TASK STATEMENT
What is needed is an exact transcription of every record.

Segment Start: AVAILABLE DATA

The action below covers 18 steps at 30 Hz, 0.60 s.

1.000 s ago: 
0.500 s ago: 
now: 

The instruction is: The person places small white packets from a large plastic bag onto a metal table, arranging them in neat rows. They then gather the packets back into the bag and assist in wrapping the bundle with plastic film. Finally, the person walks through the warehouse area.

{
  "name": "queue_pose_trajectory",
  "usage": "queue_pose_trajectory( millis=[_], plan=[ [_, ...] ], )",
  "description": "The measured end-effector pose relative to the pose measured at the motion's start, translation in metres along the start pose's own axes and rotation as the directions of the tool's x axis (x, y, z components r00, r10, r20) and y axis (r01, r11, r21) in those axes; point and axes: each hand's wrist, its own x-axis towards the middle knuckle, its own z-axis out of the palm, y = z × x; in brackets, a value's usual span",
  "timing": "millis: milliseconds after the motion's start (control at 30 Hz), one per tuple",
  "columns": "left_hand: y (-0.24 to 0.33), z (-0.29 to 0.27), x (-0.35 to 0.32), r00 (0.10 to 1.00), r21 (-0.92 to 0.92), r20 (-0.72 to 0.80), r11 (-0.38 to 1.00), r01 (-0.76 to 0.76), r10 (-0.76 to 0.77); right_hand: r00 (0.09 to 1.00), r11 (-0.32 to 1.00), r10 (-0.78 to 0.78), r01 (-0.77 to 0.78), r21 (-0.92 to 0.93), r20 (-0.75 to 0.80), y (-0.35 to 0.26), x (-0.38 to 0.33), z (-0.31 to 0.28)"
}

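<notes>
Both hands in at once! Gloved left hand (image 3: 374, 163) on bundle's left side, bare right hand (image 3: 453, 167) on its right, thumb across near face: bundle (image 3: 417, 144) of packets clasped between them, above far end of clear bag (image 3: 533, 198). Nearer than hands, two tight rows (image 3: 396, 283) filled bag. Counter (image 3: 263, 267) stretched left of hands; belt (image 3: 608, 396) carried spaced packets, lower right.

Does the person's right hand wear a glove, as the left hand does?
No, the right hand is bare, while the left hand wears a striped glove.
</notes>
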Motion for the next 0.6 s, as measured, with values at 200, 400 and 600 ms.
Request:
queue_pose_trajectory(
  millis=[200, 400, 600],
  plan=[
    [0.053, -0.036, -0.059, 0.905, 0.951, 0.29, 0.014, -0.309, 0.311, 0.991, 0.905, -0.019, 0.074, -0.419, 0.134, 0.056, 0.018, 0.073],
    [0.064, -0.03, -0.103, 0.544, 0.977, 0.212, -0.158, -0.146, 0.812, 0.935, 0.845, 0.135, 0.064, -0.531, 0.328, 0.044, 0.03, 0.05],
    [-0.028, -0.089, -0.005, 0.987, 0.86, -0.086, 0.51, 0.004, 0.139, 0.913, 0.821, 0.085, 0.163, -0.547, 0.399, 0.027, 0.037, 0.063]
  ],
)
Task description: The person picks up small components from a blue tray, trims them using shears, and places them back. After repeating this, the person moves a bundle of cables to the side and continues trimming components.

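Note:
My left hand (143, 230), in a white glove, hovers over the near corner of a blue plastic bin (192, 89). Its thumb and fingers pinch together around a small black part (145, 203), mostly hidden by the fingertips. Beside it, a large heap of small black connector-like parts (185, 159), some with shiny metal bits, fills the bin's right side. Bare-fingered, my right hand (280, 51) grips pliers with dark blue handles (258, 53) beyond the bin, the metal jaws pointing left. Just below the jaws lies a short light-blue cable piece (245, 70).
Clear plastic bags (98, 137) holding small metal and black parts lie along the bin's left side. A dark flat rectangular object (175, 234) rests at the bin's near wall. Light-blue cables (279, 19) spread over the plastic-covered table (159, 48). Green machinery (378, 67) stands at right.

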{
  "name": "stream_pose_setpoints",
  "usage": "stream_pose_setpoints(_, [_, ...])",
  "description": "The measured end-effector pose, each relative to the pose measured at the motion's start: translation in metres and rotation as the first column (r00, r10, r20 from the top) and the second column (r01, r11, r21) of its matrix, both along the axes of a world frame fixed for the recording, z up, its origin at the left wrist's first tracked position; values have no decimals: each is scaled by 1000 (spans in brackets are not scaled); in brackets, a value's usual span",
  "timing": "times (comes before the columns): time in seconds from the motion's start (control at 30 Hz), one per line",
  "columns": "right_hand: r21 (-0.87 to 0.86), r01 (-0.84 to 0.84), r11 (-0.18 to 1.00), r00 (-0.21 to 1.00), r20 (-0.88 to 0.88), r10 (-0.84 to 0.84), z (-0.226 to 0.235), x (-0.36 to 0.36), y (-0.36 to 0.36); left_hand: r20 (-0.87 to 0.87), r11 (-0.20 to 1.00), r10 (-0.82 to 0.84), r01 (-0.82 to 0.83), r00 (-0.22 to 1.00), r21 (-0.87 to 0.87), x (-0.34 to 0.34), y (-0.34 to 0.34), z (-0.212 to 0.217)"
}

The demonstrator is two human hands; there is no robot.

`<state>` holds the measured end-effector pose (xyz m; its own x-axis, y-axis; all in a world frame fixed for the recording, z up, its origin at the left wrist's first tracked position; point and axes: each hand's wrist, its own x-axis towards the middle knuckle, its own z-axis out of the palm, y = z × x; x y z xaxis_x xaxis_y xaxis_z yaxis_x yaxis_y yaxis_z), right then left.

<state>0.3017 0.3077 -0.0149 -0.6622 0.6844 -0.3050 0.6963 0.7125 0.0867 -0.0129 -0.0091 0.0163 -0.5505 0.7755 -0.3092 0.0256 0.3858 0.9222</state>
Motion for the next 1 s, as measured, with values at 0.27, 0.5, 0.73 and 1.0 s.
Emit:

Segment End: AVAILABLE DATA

REPLY
The action below covers 18 steps at 30 Hz, 0.60 s.

1.000 s ago: 
0.500 s ago: 
now: 

The instruction is: The person places small white packets from a large plastic bag onto a metal table, arranging them in neat rows. They then gather the packets back into the bag and assist in wrapping the bundle with plastic film. Finally, the person walks through the warehouse area.

{
  "name": "queue_pose_trajectory",
  "usage": "queue_pose_trajectory( millis=[_], plan=[ [_, ...] ], )",
  "description": "The measured end-effector pose relative to the pose measured at the motion's start, translation in metres along the start pose's own axes and rotation as the directions of the tool's x axis (x, y, z components r00, r10, r20) and y axis (r01, r11, r21) in those axes; point and axes: each hand's wrist, its own x-axis towards the middle knuckle, its own z-axis out of the palm, y = z × x; in brackets, a value's usual span",
  "timing": "millis: milliseconds after the motion's start (control at 30 Hz), one per tuple",
  "columns": "left_hand: y (-0.24 to 0.33), z (-0.29 to 0.27), x (-0.35 to 0.32), r00 (0.10 to 1.00), r21 (-0.92 to 0.92), r20 (-0.72 to 0.80), r11 (-0.38 to 1.00), r01 (-0.76 to 0.76), r10 (-0.76 to 0.77); right_hand: r00 (0.09 to 1.00), r11 (-0.32 to 1.00), r10 (-0.78 to 0.78), r01 (-0.77 to 0.78), r21 (-0.92 to 0.93), r20 (-0.75 to 0.80), y (-0.35 to 0.26), x (-0.38 to 0.33), z (-0.31 to 0.28)"
}

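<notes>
Both hands in at once! Gloved left hand (image 3: 374, 163) on bundle's left side, bare right hand (image 3: 453, 167) on its right, thumb across near face: bundle (image 3: 417, 144) of packets clasped between them, above far end of clear bag (image 3: 533, 198). Nearer than hands, two tight rows (image 3: 396, 283) filled bag. Counter (image 3: 263, 267) stretched left of hands; belt (image 3: 608, 396) carried spaced packets, lower right.

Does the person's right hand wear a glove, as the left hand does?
No, the right hand is bare, while the left hand wears a striped glove.
</notes>
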Motion for the next 0.6 s, as measured, with values at 200, 400 and 600 ms.
Request:
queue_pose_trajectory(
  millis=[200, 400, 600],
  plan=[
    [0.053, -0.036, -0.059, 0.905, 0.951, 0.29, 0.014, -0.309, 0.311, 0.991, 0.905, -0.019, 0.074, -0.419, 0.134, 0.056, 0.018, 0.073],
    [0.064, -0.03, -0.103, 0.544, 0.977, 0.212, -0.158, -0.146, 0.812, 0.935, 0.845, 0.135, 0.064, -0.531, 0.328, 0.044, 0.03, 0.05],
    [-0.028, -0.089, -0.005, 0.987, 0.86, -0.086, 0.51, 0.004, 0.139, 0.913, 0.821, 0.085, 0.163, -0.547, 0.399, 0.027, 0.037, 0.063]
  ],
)
Task description: The person picks up small components from a blue tray, trims them using shears, and places them back. After repeating this, the person moves a bundle of cables to the side and continues trimming components.

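Note:
My left hand (143, 230), in a white glove, hovers over the near corner of a blue plastic bin (192, 89). Its thumb and fingers pinch together around a small black part (145, 203), mostly hidden by the fingertips. Beside it, a large heap of small black connector-like parts (185, 159), some with shiny metal bits, fills the bin's right side. Bare-fingered, my right hand (280, 51) grips pliers with dark blue handles (258, 53) beyond the bin, the metal jaws pointing left. Just below the jaws lies a short light-blue cable piece (245, 70).
Clear plastic bags (98, 137) holding small metal and black parts lie along the bin's left side. A dark flat rectangular object (175, 234) rests at the bin's near wall. Light-blue cables (279, 19) spread over the plastic-covered table (159, 48). Green machinery (378, 67) stands at right.
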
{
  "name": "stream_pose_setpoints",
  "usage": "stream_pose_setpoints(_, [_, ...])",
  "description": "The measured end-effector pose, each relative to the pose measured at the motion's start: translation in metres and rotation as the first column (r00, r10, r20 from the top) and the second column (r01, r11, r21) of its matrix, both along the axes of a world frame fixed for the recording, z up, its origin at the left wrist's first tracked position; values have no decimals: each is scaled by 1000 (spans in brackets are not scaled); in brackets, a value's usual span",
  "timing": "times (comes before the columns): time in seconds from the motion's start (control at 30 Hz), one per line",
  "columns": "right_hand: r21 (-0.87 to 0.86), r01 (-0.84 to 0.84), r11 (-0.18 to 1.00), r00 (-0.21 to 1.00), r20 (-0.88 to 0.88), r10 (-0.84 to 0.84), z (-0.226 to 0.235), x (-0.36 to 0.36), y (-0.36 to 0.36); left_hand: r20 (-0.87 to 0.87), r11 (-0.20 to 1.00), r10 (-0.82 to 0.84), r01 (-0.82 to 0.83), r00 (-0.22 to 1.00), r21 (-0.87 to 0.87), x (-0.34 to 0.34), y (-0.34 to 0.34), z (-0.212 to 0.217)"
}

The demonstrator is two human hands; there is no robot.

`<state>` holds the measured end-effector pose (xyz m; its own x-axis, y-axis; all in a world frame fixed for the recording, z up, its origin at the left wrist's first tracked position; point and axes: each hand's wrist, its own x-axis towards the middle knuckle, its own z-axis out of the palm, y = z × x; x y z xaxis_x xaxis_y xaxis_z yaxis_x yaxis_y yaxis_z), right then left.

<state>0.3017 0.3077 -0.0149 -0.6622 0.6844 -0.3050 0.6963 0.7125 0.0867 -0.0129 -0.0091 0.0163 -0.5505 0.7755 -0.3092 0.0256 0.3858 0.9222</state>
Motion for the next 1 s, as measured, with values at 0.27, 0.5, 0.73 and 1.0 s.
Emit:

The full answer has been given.